Título: Maria dos Canos Serrados
Autor: Ricardo Adolfo
Sinopse: Maria não vai lá nada bem em sua relação de amor e ódio com o amante gigolô – e com o meio-irmão dele, e a ilusão de virar diretora desmorona quando descobre que a empresa acaba de falir. Para piorar, Maria se vê entre as promessas maliciosas de sua ex-chefe e os planos surreais do sindicato para salvar a firma. E é depois de algumas noitadas em um clube de tiro com as amigas que ela resolve brigar pelo que é seu.

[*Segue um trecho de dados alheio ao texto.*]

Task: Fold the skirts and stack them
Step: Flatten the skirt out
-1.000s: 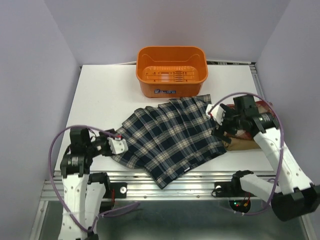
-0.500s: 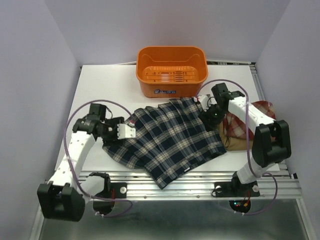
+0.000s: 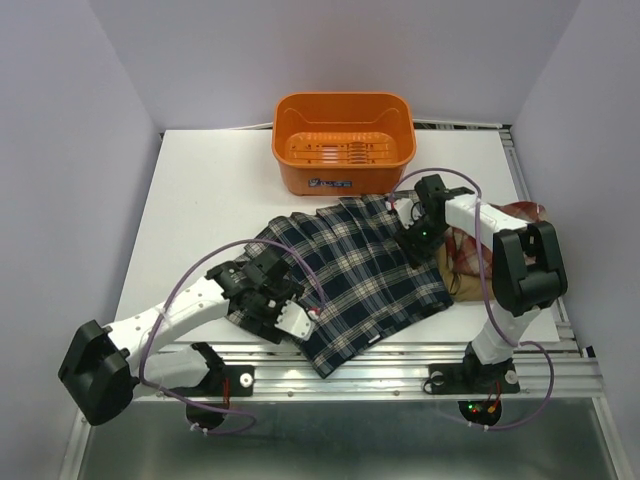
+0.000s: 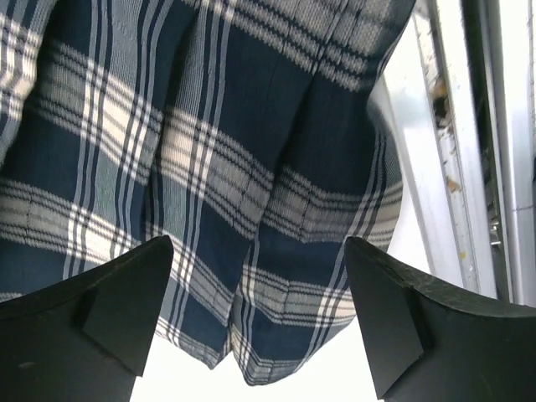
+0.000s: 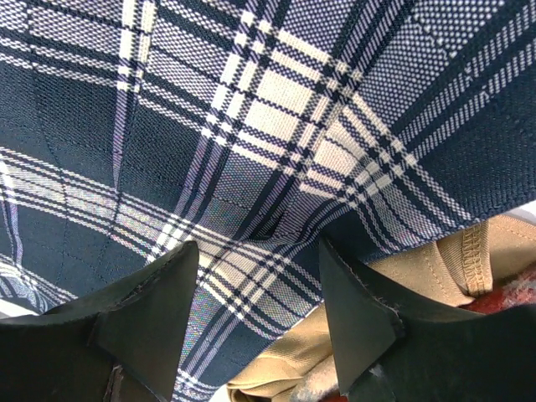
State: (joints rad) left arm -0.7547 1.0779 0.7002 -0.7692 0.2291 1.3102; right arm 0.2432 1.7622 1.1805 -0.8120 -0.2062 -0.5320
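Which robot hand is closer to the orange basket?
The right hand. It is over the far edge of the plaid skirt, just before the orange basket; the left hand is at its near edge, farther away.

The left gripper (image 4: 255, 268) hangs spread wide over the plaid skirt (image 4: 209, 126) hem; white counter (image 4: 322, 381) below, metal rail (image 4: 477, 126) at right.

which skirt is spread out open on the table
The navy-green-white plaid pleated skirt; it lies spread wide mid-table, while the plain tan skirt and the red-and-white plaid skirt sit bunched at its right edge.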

Absurda ao melhor estilo tarantinesco, “Maria dos Canos Serrados” é uma história engraçada, desaforada e crítica de uma mulher que decide, à sua maneira, que não vai mais levar desaforo para casa. “A nova literatura portuguesa passa obrigatoriamente por aqui.” – Valter Hugo Mãe “Ricardo Adolfo observa o seu país com feroz e acutilante ironia.” – José Eduardo Agualusa “O escritor mais notável da sua geração.” – António Pedro Vasconcelos “Uma maneira de falar completamente nova na literatura portuguesa.” – António Lobo Antunes
Contexto da obra
Na ficção, o interesse por um livro costuma começar na história, mas não termina nela. “Maria dos Canos Serrados”, de Ricardo Adolfo, publicado pela editora Dublinense, em 2000 e com 224 páginas, integra a categoria Livros de Ficção. Por isso, o livro tende a ganhar mais presença quando o leitor observa também como a história é contada.
Editora: Dublinense
Páginas: 224
Ano: 2000
Edição:
Linguagem: PORTUGUES
ISBN: 8583181012
ISBN13: 9788583181019
- Encadernação: BROCHURA
- Peso (kg): 0,220
- Altura (cm): 19,00
- Largura (cm): 13,00
- Espessura (cm): 1,50
Sobre a editora
Os livros da editora Dublinense costumam apresentar uma leitura que mescla densidade emocional e experimentação formal, com narrativas que exploram tanto o íntimo quanto o social. É comum encontrar personagens em jornadas de autoconhecimento ou em situações-limite, como deslocamentos geográficos, crises políticas e conflitos pessoais, que revelam camadas complexas da existência humana. O tom varia entre o reflexivo e o tenso, com passagens que transitam entre a prosa poética e o realismo cru, sempre com atenção a detalhes cotidianos e culturais. O catálogo sugere um equilíbrio entre obras que desafiam formatos tradicionais e outras que se apoiam em narrativas mais lineares, mas todas com uma linguagem cuidadosa e imagens vívidas.